3.7 Data Analysis Quantitative data will be analyzed using SPSS 25.0 software, with significance level α=0.05. Qualitative data will be analyzed using NVivo 14.0 software.

1. Baseline data comparison: Descriptive statistics will be used to describe baseline characteristics, comparing demographic information, diagnostic scores, AI literacy, and AI use interest between intervention and control groups to do baseline comparison. Normally distributed continuous variables will be expressed as mean ± standard deviation, with independent samples t-test for between-group comparisons. Categorical variables will be expressed as frequency (percentage), with chi-square test for between-group comparisons. If P > 0.05, randomization is considered successful, with no significant baseline differences. If P < 0.05, these variables will be included as covariates in subsequent analyses.

2. Primary outcome analysis: Independent samples t-test will be used to compare mean scores between intervention and control groups. Multiple linear regression models will be constructed with the score as the dependent variable, intervention group as the main independent variable, and baseline AI literacy and diagnostic score as covariates. Intention-to-treat (ITT) and per-protocol (PP) analyses will be conducted as sensitivity analyses. Criteria for PP analysis:

   • completion of all 10 case trainings
   • at least 6 interaction rounds per case
   • completion of all preset questions
3. Secondary outcome analysis: Likert scale scores for AI technology acceptance are expected to be non-normally distributed continuous variables; Mann-Whitney U test will be used for between-group comparisons. Thematic analysis will be applied to interview transcripts to extract core themes such as usefulness, ease of use, satisfaction, barriers, and suggestions. Two researchers will independently code and check theme consistency.
4. Exploratory analysis: Correlations among AI literacy, AI interaction performance, and AI technology acceptance will be explored.

4 Quality Control

1. Personnel training: All research personnel involved will receive standardized training to ensure they understand towards the study protocol, including recruitment, informed consent, data collection, and AI agent usage guidance.
2. Data quality: Before the formal study, questionnaires will be pilot-tested for reliability and validity.

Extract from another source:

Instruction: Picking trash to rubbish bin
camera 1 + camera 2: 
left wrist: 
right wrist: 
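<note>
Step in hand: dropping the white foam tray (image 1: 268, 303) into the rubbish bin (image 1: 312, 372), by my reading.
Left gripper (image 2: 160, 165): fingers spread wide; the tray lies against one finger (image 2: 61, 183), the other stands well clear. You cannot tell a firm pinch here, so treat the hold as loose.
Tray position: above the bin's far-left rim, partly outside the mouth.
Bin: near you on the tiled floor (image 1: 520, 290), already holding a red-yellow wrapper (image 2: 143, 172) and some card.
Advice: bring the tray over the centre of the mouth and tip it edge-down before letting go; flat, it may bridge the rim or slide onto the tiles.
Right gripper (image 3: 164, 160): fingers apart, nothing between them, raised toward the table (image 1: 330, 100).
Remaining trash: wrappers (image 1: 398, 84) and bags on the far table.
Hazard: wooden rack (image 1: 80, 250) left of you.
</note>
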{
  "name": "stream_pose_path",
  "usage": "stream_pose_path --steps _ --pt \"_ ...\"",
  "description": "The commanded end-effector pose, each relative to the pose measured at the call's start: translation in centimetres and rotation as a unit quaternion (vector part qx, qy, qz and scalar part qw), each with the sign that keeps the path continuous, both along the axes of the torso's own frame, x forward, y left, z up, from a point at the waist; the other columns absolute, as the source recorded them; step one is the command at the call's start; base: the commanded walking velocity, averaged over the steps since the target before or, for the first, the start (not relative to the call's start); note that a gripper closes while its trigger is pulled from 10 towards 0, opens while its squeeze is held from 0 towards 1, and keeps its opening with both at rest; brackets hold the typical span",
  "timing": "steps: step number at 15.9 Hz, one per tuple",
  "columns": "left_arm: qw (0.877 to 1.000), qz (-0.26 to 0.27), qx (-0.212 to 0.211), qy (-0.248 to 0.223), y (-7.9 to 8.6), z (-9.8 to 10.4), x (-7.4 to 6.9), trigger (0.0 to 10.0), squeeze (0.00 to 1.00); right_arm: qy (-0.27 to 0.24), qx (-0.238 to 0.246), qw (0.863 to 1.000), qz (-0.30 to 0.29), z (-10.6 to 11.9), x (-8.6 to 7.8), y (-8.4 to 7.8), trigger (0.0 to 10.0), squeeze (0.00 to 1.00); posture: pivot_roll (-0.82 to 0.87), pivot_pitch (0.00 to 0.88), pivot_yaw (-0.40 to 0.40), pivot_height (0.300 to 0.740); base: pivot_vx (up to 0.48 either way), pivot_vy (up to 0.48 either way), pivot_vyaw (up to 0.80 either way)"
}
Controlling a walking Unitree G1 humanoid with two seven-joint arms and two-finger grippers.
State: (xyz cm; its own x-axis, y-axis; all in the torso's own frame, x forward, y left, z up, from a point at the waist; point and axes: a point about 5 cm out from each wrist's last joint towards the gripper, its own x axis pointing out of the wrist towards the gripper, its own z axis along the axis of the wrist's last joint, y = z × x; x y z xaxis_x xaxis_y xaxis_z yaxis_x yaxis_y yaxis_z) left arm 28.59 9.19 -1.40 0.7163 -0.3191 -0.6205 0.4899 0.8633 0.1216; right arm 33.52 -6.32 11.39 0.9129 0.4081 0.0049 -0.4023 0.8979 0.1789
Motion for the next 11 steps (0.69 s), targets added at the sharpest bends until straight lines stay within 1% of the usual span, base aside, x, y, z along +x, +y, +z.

All data entry will be double-checked to ensure accuracy. AI usage behavior data recorded in the backend will be verified for completeness and accuracy.
3. Intervention adherence: Adherence of intervention group students will be assessed using data from the backend.
4. Study process monitoring: Regular research team meetings will be held to discuss progress, resolve issues, and monitor study procedures to ensure compliance with the protocol.

5 Ethics and Privacy Protection All participants will sign an informed consent form, clearly stating the study purpose, procedures, and right to withdraw. Student scores, questionnaire results, and other data collected during the study will be stored and analyzed anonymously. Study results will be used only for academic publication, without involving personal privacy or commercial interests, and will not affect students' final course assessments.

This study has been approved by the Research Ethics Committee of Peking Union Medical College Hospital (Approval No.: I-26PJ0851).